With that past experience, I felt like I could handle a Summer job working on a large vegetable farm. But suddenly I was planting hundreds of tomatoes and peppers by hand in what seemed like miles of black plastic row cover. I thought my former job was a lot of work—but now I was planting, fertilizing, weeding, and harvesting from 7 a.m. to 5 p.m., six days a week!
As the weeks rolled by, I was constantly looking for a topic for my school paper. “What am I learning?” I asked myself repeatedly. But while the work was hard, it was also familiar. I wasn’t learning anything new. What could I possibly write about?
In midsummer, my daily morning job became harvesting two-and-a-half acres of cucumbers. I was instructed to pick every other row one day and pick the other rows the next day. Repeat: day after day, week after week.
The field was huge—it took several min-utes just to walk across it. All I could see was an endless ocean of lush, green cucumber vines. Row upon row upon row. Long row upon row.
The first day, I panicked as soon as I got out of my truck. “I can’t pick all those cucumbers in five hours,” I cried aloud. “I don’t think it’s possible!”
I was overwhelmed. I was afraid to start, because I was afraid I wouldn’t finish. But this was my job! It had to get done.
“Just start,” I told myself.
Morning after morning, I pulled up to the field with dozens of bushel baskets, and the panic would return. I’d start working, and part way through, I’d want to give up. I was terrified I couldn’t finish it. I had to figure out a way to not let my fears overtake me. I didn’t want to fail.
After the first week, I realized that when I looked at or thought about the size of the field, I’d worry. So I decided to focus only on the plants I was harvesting and not look up.
When I walked back to the road with a full basket of fresh cucumbers, I kept my eyes forward or on the ground. I never looked to see how many rows I had harvested or how many were left.
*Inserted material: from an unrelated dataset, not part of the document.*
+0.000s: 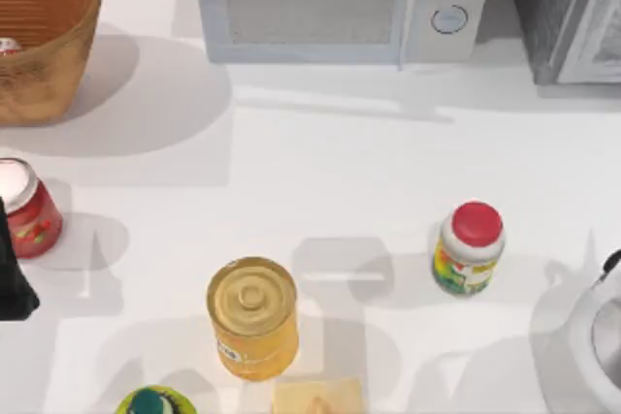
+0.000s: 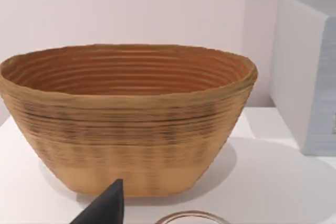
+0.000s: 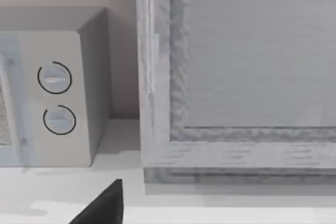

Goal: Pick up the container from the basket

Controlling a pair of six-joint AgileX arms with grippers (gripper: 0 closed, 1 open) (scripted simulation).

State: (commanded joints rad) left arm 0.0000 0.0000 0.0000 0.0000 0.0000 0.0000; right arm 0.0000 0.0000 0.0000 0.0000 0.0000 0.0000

Nor did I look at the clock in the truck. I was afraid I’d find out I was behind. Instead, I’d glance at the sun for an approximation of time—and keep working.
To my amazement and relief, every day I finished the harvest on time. I succeeded! Daily! Every day at 7 a.m. I panicked, but every day at noon, I had gotten it done.
One hot, steamy August morning, as my glasses slid down my sweaty nose somewhere in that huge cucumber field, I knew what I would write about for my school paper. It was not about planting, weeding, fertilizing, or harvesting.
It was about me.
I’d learned how to persevere.
Back at school in September, I wrote five pages on my fears and how I’d overcome them. I wrote about how a job gets finished by starting it—and sticking with it until it was done. I talked about how I’d learned to pace myself, to stay focused and present to keep from becoming overwhelmed. I’d learned how to take control of my emotions and tackle obstacles.
I’d learned how to succeed.
In hindsight, I’d probably drawn on my experience working on the Greenhouse Crew—long days, long season, working alone, seeing it through to the end. At the time, though, I did not connect the two.
I learned perseverance in that expanse of cucumber vines. And perseverance has gotten me through decades of growing seasons, jobs, schooling, relationships, traveling, moving, and single parenting.
The most rewarding part of this lesson is not about me, though. It’s been about passing on the knowledge I gained.
Recently, I worked with a 23-year-old intern on a small vegetable farm. One busy Summer morning, she was bored with bagging up 200 heads of lettuce for market shares and restaurant orders. She whined and asked for a different job, but this was the most pressing one. We had a delivery schedule to make.
When I saw she couldn’t manage her own restlessness, I told her my story of the cucumber field and how I taught myself, at her age, to get through what seemed like an endless task. She listened intently, then got calm and quiet, and filled bag after bag of lettuce until it was done. I hope she learned that being a farm worker meant learning how to stick it out through mundane tasks. And I truly hope that information will serve her the rest of her life.